In order of increasing complexity; different ways to look at your job's underlying processes and the compute nodes it is using include:

  1. sqjobs -L command
  2. logging into the nodes directly and running diagnostic commands like ps and top
  3. looking at the ganglia plots for the nodes the job was running on at the given time

sqjobs -L

By running sqjobs with the -L option one can get a process listing of all the processes involved with their job in the typical ps output format. For example:

[merz@wha780 merz]$ sqsub -t -q serial -r 10m -o mafft_test.1 mafft --auto /home/merz/input_sequences               
submitted as jobid 3229987
<wait for job to start...>
[merz@wha780 merz]$ sqjobs -L
  jobid hostid   pid state resident virtual %cpu command                        
------- ------ ----- ----- -------- ------- ---- -------------------------------
3229987      9 19728     R   478916  592436 99.4 ~merz/lib/mafft/disttbfast -b 6
tot_rss 467.7M tot_vsz 578.6M avg_pcpu 97.6% cur_pcpu 99.4% 

  jobid queue state ncpus    prio nodes time command                            
------- ----- ----- ----- ------- ----- ---- -----------------------------------
3229987  test     R     1 166.495  wha9  39s mafft --auto /home/merz/input_seque
2712 CPUs total, 16 idle, 2696 busy; 2149 jobs running; 0 suspended, 1533 queued.
[merz@wha780 merz]$ 

Only 1 serial job is running; it is using ~500MB of memory and 99.4% of a CPU on wha9.

For MPI jobs the process listing will include all processes participating in the job.

logging into compute nodes

One can also log directly into the compute nodes to run ps and top to see the job execute in realtime.
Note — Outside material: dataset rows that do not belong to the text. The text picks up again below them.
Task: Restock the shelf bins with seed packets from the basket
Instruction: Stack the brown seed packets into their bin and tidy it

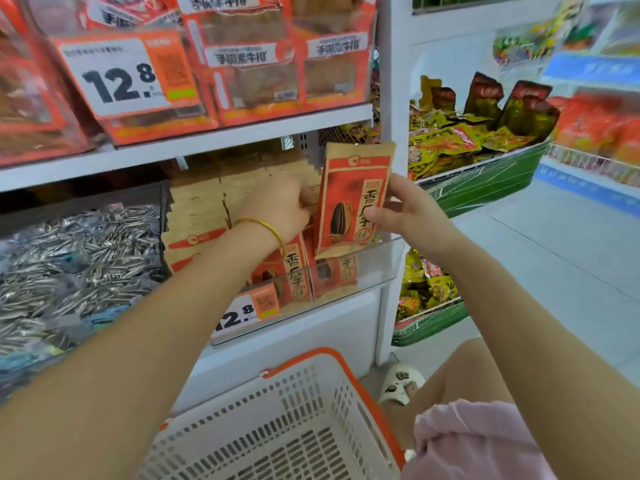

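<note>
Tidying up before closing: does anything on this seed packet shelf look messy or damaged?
Nothing looks torn or spilled. The brown-and-red paper seed packets in the clear plastic bin sit in uneven, slanted rows; the left hand reaches among them, the right hand holds one packet upright.

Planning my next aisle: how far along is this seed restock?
Nearly done, it seems. The bin already holds rows of packets, and the basket shows none where visible. The right hand holds one packet at the bin's front; the left hand reaches into the rows. Left: slot it in.
</note>
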The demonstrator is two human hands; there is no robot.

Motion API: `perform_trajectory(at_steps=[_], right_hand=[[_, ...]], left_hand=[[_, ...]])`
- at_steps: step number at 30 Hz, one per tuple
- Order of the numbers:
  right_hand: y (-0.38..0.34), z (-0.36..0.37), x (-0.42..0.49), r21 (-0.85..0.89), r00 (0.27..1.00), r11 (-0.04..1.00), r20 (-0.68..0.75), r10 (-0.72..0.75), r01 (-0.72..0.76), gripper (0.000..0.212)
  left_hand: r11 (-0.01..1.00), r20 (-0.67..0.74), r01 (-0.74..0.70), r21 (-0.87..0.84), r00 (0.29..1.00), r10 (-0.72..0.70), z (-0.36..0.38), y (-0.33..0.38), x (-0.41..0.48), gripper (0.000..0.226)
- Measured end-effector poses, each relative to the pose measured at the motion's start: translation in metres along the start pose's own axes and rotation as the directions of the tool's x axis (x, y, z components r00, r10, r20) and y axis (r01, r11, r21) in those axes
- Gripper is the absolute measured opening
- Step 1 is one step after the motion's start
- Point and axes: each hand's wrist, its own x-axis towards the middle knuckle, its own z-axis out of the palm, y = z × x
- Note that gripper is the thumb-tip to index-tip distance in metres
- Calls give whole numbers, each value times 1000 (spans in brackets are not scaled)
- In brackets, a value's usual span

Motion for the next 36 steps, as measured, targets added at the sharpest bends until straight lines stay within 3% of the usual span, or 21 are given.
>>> perform_trajectory(at_steps=[7, 14, 18, 20, 22, 28, 30, 33, 34, 36], right_hand=[[13, 11, 10, -245, 999, 970, 43, 5, 6, 26], [18, 25, 15, -537, 988, 843, 123, 92, -11, 30], [13, 30, 16, -594, 969, 804, 195, 152, -7, 29], [13, 32, 15, -616, 967, 788, 194, 163, -9, 28], [13, 31, 13, -616, 967, 787, 182, 181, -32, 29], [16, 35, 10, -600, 969, 792, 110, 220, -112, 21], [11, 39, 11, -515, 992, 849, -38, 120, -123, 22], [-8, 43, 25, -75, 953, 982, -262, 150, -175, 28], [-9, 44, 36, 34, 940, 975, -259, 220, -219, 30], [-9, 47, 59, 194, 896, 900, -146, 420, -391, 69]], left_hand=[[990, -52, 60, -125, 996, -67, -6, 9, 16, 18], [949, -36, 111, -295, 991, -127, -10, -5, 9, 16], [887, -5, 110, -448, 992, -125, -17, 0, 2, 39], [951, 10, 5, -308, 1000, -2, -15, 2, -3, 43], [985, -12, -96, -142, 995, 95, -6, 0, -7, 33], [990, -56, -136, 43, 989, 138, 8, -7, -19, 21], [983, -40, -157, 97, 986, 161, 5, -7, -22, 22], [992, -54, -127, -29, 991, 125, -5, -9, -23, 29], [993, -79, -89, -80, 994, 82, -8, -11, -20, 33], [1000, -35, -1, 13, 999, 1, -12, -18, -11, 44]])
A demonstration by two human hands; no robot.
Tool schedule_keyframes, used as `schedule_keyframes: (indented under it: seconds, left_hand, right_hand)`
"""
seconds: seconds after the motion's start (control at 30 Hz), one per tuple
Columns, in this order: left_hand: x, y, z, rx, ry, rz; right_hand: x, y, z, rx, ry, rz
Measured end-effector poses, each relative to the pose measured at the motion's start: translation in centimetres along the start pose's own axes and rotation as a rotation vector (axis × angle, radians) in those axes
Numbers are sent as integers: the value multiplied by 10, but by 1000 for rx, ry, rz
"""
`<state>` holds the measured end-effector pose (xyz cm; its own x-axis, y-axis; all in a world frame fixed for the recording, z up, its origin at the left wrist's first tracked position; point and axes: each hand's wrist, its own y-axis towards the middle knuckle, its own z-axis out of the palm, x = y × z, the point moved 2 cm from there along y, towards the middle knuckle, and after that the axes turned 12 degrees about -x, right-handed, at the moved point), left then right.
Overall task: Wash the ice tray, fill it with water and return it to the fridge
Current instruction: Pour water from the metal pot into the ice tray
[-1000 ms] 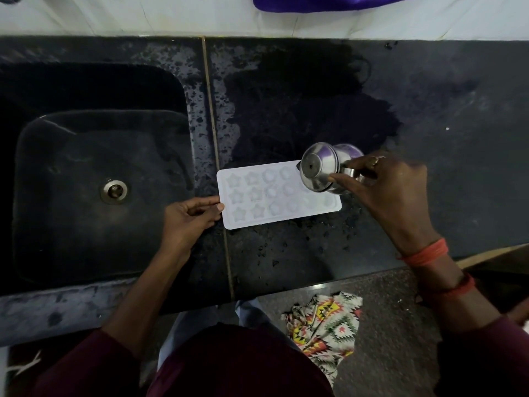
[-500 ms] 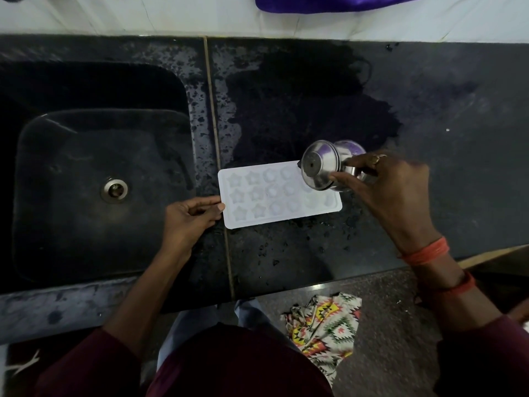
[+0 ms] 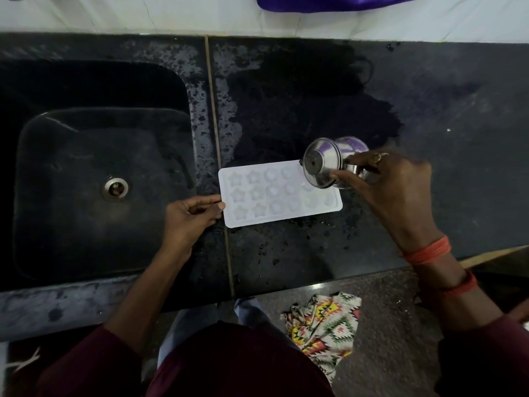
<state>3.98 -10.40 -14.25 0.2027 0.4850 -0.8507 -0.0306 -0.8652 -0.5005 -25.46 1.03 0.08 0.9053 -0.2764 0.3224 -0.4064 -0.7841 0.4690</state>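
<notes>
A white ice tray (image 3: pixel 274 196) with star and round moulds lies flat on the black counter (image 3: pixel 443 110), just right of the sink. My left hand (image 3: pixel 187 222) pinches the tray's left edge between thumb and fingers. My right hand (image 3: pixel 392 190) grips a small steel cup (image 3: pixel 326 164), tipped on its side over the tray's right end, its mouth facing left. I cannot make out any water stream.
A dark sink (image 3: pixel 94 179) with a round metal drain (image 3: pixel 115 188) takes up the left side. Wet patches and droplets cover the counter around the tray. A patterned cloth (image 3: pixel 323 325) lies on the floor below. A purple object (image 3: pixel 329 1) sits on the white ledge behind.
</notes>
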Motion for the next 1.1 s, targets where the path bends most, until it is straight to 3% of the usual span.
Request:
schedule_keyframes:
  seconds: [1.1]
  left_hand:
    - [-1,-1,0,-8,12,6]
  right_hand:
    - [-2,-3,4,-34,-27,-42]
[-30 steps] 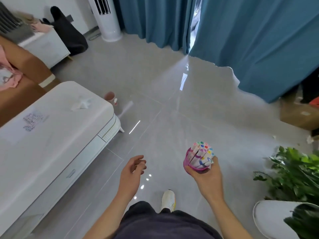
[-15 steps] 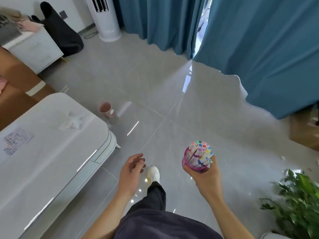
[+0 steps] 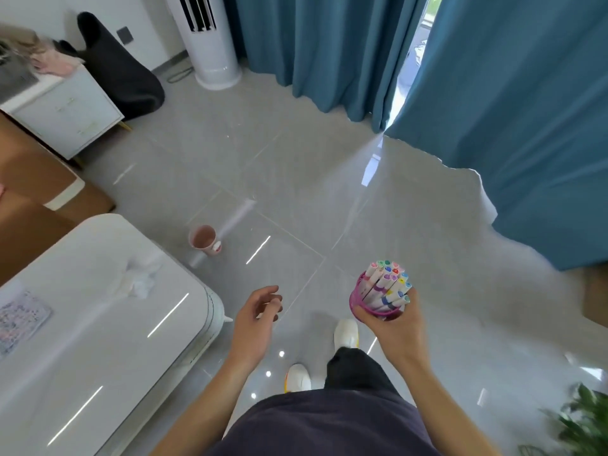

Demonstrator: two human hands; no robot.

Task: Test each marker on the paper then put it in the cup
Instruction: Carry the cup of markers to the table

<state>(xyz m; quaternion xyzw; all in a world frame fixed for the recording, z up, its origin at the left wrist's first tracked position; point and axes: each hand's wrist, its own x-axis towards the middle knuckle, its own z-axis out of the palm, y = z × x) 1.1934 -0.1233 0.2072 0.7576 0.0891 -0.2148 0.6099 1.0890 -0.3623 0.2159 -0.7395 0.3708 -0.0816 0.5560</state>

We do not recommend this and you should refrain from running anything other than simple diagnostic commands on the compute nodes. One can find the list of nodes participating in the job via the methods described above.

Ganglia

SHARCNET is currently in the process of bringing the Ganglia monitoring system online. If you know the time period during which your job was running and the nodes it was running on you can inspect a wide variety of performance metrics that were collected while your job was executing. The main entry point for Ganglia is http://ganglia.sharcnet.ca. Once there, you can click through to look at timeline plots for particular nodes by clicking on a particular cluster and then clicking on the node. For example, plots for kraken/narwhal node nar111 for the last hour can be found here.

One thing to keep in mind about Ganglia data is that it only captures information at the node level. If your job was sharing the node with other jobs (which is common for serial jobs) then you will be looking at the aggregate performance of all jobs on the node at that time (to avoid this request a full node for your job).